= What the exercise asks =
Out of the lines below, please list those that hold the string "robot".

*** Begin section ***

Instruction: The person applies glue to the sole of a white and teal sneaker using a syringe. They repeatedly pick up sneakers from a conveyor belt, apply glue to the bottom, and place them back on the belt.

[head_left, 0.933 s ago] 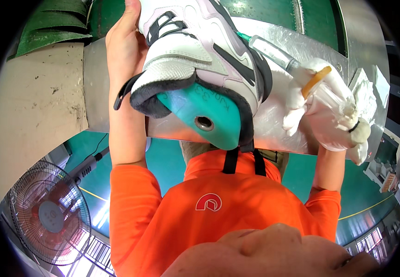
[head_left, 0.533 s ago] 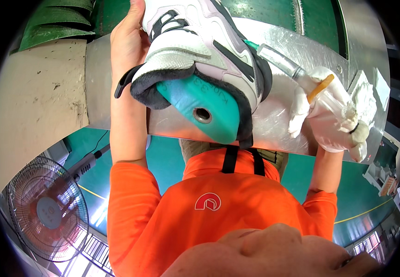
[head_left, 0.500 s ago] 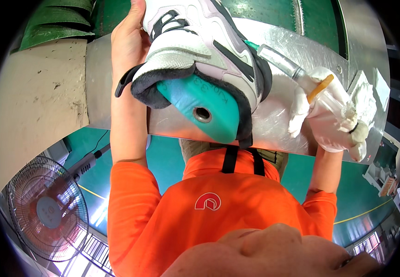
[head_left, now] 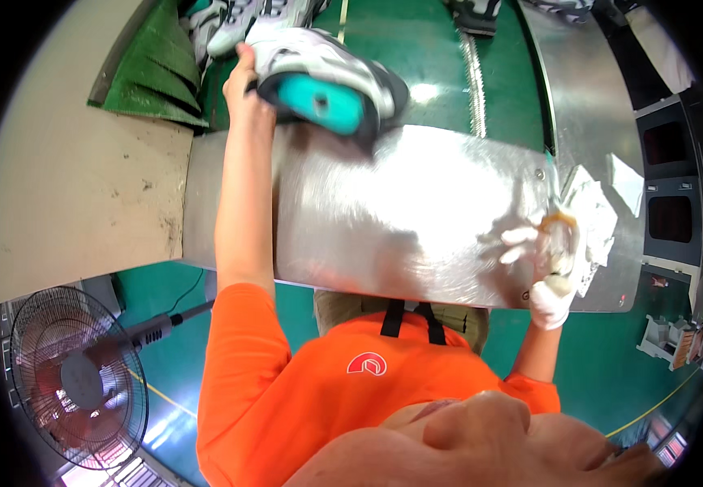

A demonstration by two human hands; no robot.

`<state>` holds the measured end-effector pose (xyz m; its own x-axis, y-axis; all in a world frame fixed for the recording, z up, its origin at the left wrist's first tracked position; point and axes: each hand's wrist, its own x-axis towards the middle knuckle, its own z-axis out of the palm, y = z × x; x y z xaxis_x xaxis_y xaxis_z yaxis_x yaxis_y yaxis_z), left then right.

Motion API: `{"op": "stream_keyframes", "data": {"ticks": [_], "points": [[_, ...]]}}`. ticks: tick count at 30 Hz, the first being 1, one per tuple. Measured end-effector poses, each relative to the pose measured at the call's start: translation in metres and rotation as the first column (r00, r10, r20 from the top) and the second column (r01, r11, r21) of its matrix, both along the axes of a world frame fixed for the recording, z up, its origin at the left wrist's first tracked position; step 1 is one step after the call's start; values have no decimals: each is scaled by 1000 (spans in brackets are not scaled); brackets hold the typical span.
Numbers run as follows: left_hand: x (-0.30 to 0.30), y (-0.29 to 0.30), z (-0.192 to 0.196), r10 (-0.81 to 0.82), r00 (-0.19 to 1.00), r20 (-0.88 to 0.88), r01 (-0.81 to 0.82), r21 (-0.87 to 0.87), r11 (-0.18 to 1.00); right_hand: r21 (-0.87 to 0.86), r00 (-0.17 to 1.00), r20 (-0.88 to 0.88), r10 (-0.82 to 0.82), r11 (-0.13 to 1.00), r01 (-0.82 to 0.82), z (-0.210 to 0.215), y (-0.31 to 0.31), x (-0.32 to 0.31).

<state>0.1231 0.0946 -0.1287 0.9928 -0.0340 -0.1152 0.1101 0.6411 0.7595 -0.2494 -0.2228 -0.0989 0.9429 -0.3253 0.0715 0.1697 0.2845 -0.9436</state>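
Observation:
My left hand (head_left: 243,91), bare, grips the side of a white, lilac and black sneaker (head_left: 295,50). A teal shoe last (head_left: 316,99) with a round metal-rimmed hole fills its opening. The shoe is slightly blurred and hangs over the far edge of the metal plate, by the green belt. At the plate's right end, my right hand (head_left: 548,302) in a white glove is closed around a clear syringe (head_left: 562,247) with a thin green tip pointing away from me. An orange-brown band (head_left: 559,218) crosses the syringe near my fingers. Several fingers stick out to the left.
A shiny metal plate (head_left: 351,219) spans in front of me. Beyond it lies a green belt (head_left: 416,57) with other sneakers (head_left: 266,15) at the back left and a dark shoe (head_left: 477,16). White crumpled sheets (head_left: 599,227) lie right; green flaps (head_left: 148,73) and a fan (head_left: 84,377) stand left.
My left hand has carried the sneaker away from me, from over the plate toward the belt. The syringe has been drawn off the shoe's side, to the right, its tip now pointing away from me.

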Motion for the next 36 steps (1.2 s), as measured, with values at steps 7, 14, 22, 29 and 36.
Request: {"op": "stream_keyframes", "data": {"ticks": [7,14,22,29,36], "points": [[41,-31,-12,186,981,57,-155,808,569,-288,910,-30,-413,876,388,-43,-12,-52],[46,-174,92,-544,732,411,-651,659,-377,-46,960,43,-277,959,279,-50,-20,-61],[111,-394,62,-259,957,134,-191,958,-213,-75,973,-82,-215,975,209,-36,-20,-59],[-14,-294,69,-858,223,463,-793,598,117,-84,971,-130,-201,978,191,-37,-24,-52],[-168,-123,101,-887,11,461,-729,611,308,-215,961,-169,-220,959,182,-7,-11,-76]]}}
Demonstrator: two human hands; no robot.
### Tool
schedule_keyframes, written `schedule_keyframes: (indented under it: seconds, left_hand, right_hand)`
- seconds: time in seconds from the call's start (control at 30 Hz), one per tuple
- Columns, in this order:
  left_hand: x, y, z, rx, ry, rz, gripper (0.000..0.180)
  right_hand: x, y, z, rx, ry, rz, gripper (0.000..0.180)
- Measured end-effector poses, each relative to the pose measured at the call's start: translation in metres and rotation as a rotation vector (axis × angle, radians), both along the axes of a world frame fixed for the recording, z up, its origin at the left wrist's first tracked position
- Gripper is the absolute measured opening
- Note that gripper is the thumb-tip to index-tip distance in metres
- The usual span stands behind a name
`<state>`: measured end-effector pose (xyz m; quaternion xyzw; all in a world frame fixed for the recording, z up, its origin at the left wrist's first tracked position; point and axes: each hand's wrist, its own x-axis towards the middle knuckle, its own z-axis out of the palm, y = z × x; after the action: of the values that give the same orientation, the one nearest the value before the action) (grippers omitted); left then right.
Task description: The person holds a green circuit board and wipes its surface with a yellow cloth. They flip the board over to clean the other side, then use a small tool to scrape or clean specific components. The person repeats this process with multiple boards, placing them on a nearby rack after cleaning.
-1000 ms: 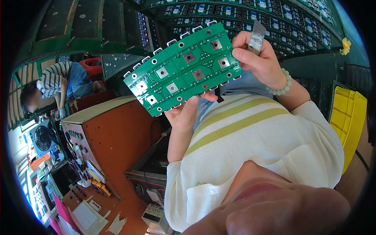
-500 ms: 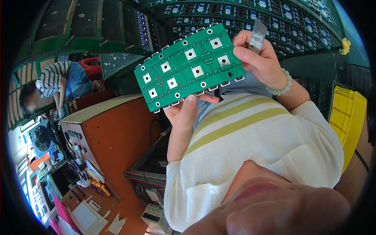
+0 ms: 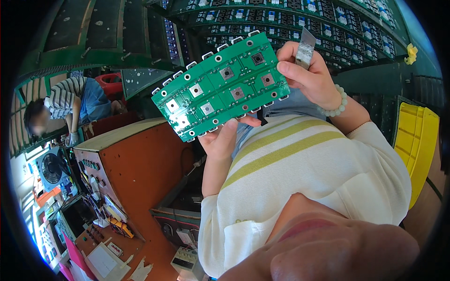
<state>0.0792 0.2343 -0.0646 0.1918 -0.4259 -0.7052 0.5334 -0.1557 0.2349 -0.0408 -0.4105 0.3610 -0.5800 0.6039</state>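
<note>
A green circuit board [image 3: 220,84] is held up in front of my body, tilted with its left end lower. Square silvery pads with dark centres and ringed holes cover the side facing me. Metal loops stick out along both long edges. My left hand [image 3: 224,139] grips the lower long edge, its thumb on the face and some fingers hidden beneath. At the right end, my right hand [image 3: 307,77] pinches the board between thumb and fingers. A thin, flat, silvery blade-like strip [image 3: 305,49] is also tucked in that hand, pointing up.
Racks of similar boards [image 3: 281,21] fill the far side. To the left stands an orange-brown wooden cabinet [image 3: 140,164], with a cluttered bench, a fan [image 3: 54,166] and a yellow multimeter [image 3: 120,228]. Another person [image 3: 70,100] bends over at far left. A yellow plastic crate [image 3: 412,150] is at right.
The board has tilted and shifted slightly left, so bright glare now falls on its left pads while the right pads look duller. Both hands keep their hold.
</note>
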Motion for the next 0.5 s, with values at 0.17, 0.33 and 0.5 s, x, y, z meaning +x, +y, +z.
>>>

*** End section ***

= The completed task =
A demonstration by two human hands; no robot.
Demonstrator: two human hands; no robot.

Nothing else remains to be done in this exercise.